## Transfer Learning 

Transfer Learning consists of taking a saved network that was trained on a larage dataset, and reusing sections for other purposes. If the saved network is large and general enough, then its spatial hieracrchy of features can be transferred to new tasks. 

VGG is a common model to be used for image classification tasks. You can take the convolitional base layers, freeze them so as to not be retrained, and rebuild the flattened Dense layers for training. 

Available models for Keras are: Xception, Inception V3, ResNet50, VGG16, VGG19, MobileNet. 

In [1]:
from keras.applications import VGG16 

conv_base = VGG16(weights='imagenet', 
                   include_top=False, 
                 input_shape=(150, 150, 3)) #optional param! 
conv_base.summary()

  from ._conv import register_converters as _register_converters
Using TensorFlow backend.


Downloading data from https://github.com/fchollet/deep-learning-models/releases/download/v0.1/vgg16_weights_tf_dim_ordering_tf_kernels_notop.h5
_________________________________________________________________
Layer (type)                 Output Shape              Param #   
input_1 (InputLayer)         (None, 150, 150, 3)       0         
_________________________________________________________________
block1_conv1 (Conv2D)        (None, 150, 150, 64)      1792      
_________________________________________________________________
block1_conv2 (Conv2D)        (None, 150, 150, 64)      36928     
_________________________________________________________________
block1_pool (MaxPooling2D)   (None, 75, 75, 64)        0         
_________________________________________________________________
block2_conv1 (Conv2D)        (None, 75, 75, 128)       73856     
_________________________________________________________________
block2_conv2 (Conv2D)        (None, 75, 75, 128)       147584   

At this point there are two options to continue training. One is significantly cheaper computationally, while the other is cleaner in terms of code and allows you to use data augmentation and other. 

----------------------------------------------------------------

### Training Option 1: Feature Extraction 

The first option is to use the convolutional base (or other pretrained classifier) as a feature extractor, resave the data, then feed that new data into a new Dense network. This is essentially the same as a normal network, except you are breaking up the network and saving data in the middle. You need to build a new model of the flattend Dense layer and train that. Because it is just a feed-forward NN, it is quick and can be trained on a CPU, but still preferbly a GPU. Here is some psuedo code.
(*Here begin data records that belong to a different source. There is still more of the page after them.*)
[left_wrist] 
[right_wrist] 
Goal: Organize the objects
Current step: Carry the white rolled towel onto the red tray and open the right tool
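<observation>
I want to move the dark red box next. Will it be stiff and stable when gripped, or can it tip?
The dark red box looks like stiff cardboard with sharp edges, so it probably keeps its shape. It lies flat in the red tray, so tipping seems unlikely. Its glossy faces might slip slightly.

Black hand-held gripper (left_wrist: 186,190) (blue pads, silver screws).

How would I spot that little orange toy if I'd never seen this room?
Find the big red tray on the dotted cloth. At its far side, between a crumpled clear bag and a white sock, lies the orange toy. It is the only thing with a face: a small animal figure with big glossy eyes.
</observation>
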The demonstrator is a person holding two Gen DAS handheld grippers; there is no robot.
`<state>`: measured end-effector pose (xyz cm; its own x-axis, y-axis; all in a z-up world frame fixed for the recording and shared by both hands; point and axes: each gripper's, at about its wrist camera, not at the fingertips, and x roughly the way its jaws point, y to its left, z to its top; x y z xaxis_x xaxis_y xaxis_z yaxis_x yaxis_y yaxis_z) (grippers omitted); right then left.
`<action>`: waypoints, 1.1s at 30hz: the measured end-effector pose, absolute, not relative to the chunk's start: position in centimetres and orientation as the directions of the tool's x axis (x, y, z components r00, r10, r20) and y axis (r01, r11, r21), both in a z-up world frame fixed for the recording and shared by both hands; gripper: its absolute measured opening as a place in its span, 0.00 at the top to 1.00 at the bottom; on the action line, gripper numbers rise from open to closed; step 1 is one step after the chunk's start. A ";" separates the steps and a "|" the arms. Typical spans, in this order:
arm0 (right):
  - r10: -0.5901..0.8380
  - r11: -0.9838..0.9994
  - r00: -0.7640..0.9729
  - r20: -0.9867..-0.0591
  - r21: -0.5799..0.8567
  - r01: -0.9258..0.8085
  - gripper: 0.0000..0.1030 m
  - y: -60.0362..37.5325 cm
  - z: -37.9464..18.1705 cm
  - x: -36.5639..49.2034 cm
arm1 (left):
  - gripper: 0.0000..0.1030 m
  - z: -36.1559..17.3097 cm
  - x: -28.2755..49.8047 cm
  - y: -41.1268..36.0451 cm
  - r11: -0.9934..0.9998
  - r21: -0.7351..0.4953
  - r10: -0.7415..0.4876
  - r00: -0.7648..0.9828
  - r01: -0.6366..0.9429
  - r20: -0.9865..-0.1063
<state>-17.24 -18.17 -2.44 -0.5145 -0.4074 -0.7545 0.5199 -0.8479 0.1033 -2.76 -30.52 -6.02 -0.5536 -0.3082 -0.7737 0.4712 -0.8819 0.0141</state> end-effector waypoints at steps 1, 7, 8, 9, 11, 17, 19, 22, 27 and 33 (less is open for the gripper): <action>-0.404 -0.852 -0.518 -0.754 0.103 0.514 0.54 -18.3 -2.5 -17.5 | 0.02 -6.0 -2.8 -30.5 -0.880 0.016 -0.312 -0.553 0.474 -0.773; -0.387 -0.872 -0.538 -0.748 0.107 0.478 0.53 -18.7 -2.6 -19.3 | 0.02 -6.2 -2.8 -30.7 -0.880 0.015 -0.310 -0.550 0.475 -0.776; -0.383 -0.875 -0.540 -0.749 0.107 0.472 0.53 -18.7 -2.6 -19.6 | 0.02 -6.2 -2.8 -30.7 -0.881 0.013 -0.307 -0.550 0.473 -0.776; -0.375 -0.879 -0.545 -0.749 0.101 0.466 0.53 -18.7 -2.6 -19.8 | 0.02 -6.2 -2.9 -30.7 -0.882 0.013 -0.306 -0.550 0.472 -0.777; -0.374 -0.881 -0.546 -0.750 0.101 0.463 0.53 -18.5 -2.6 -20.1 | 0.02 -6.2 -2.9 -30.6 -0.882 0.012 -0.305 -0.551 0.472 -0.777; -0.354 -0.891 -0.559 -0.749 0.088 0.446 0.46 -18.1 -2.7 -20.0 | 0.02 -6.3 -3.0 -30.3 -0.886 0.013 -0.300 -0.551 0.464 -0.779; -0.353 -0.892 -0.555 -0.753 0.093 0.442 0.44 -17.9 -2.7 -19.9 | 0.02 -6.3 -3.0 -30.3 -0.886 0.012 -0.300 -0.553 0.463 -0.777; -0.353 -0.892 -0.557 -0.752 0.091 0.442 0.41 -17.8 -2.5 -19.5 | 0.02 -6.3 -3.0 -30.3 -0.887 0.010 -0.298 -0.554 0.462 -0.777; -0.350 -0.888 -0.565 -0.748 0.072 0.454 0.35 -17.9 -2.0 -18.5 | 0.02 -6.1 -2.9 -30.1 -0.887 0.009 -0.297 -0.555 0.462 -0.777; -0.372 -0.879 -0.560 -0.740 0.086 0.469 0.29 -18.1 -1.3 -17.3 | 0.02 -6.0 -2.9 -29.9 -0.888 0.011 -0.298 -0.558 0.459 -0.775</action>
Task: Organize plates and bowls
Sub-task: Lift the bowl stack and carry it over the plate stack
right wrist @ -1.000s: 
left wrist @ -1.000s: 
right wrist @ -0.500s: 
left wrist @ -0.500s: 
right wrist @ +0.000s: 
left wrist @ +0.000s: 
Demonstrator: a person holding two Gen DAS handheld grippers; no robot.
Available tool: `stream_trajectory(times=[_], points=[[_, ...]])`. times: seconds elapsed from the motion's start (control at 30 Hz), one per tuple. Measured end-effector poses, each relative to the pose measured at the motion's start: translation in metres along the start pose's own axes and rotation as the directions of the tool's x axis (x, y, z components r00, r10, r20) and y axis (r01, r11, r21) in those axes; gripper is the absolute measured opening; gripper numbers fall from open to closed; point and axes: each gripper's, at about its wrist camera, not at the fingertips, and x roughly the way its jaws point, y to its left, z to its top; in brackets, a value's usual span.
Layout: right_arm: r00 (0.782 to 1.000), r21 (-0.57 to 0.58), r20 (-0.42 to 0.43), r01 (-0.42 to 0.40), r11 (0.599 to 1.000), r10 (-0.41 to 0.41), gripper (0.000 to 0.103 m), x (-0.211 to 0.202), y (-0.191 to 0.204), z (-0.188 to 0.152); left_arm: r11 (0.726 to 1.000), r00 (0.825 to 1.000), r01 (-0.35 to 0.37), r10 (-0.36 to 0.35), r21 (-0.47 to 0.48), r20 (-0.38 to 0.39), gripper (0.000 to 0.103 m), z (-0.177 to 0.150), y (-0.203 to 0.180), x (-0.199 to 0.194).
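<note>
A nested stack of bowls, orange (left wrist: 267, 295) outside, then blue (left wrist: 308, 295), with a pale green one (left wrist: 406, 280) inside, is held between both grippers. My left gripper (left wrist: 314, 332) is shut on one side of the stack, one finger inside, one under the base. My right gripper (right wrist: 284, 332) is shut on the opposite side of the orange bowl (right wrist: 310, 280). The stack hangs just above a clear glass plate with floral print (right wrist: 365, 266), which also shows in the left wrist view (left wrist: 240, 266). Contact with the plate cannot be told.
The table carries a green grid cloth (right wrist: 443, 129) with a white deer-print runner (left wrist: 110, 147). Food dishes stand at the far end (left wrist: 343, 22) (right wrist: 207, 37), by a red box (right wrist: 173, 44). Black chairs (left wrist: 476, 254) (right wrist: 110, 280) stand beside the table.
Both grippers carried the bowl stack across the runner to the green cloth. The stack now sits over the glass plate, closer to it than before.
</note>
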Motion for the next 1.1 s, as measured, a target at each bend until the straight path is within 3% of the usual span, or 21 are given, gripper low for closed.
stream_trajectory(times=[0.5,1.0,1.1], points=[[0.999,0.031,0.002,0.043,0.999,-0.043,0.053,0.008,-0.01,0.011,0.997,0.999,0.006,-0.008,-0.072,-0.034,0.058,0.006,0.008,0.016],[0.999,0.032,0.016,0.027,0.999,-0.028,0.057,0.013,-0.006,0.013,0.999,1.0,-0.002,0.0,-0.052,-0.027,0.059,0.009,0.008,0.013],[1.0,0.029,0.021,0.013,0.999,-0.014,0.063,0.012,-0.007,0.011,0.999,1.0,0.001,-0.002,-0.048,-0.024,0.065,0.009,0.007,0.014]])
You would probably use a generator for this in the real world. 

```python 
def extract_features(x_data, feed_size):
    features = np.zeros(shape=(feed_size, 4, 4, 512)) #size of conv_base output
    for i in x_data: 
        batch = conv_base.predict(x_data[i]) #predict each sample with VGG
        features[i, :, :, :] = batch #store in features 
   return features #return predictions for all your input data 

train_features, train_labels = extract_features(train_data, 1000), y_data
val_features...
test_features...
```

Next, you can build a feed-forward NN as normal, where the input data is the output from the conv_base prediction above. 

```python 
model = Sequential()
model.add(layers.Dense(256, 'relu', input_shape=(4*4*512)))
model.add(layers.Dense(1, 'sigmoid'))
model.fit(train_features, train_labels...) #output from conv_base
```

-------------------------------------------------------------------------

### Training Option 2: Train as Normal 

The second option is much cleaner in terms of code, but expensive (only attempt with GPU). This is because there are the same amount of parameters as there would be if training the network from scratch, and VGG is big. The benefit here is that you can use data augmentation or add other peripherals to the network with much more ease. 

It is important to set the conv_base weights parameter for trainable to False. Otherwise, you are destroying the previously learned representations. 

```python 
model = Sequential()
model.add(conv_base)
conv_base.trainable = False ###IMPORTANT ###
model.add(layers.Dense(256, 'relu', input_shape=(4*4*512)))
model.add(layers.Dense(1, 'sigmoid'))
model.fit(x_data, y_data...) #train as normal
```

------------------------------------------------------------------------

## Fine Tuning 

You can also fine tune a few layers of VGG which may help learning. You will want to only train the conv-block near the end of the network, right before the Dense layers. These end layers are mroe specialized features, worth tuning. The early layers only create representations for general features that are present in all images. You can set specific layers to trainable as so: 

```python 
for layer in conv_base: 
    if 'block5' in layer.name: 
        print (layer.name)
        layer.trainable = True 
    else: 
        layer.trainable = False
```

This will take longer to train, but you may see better results.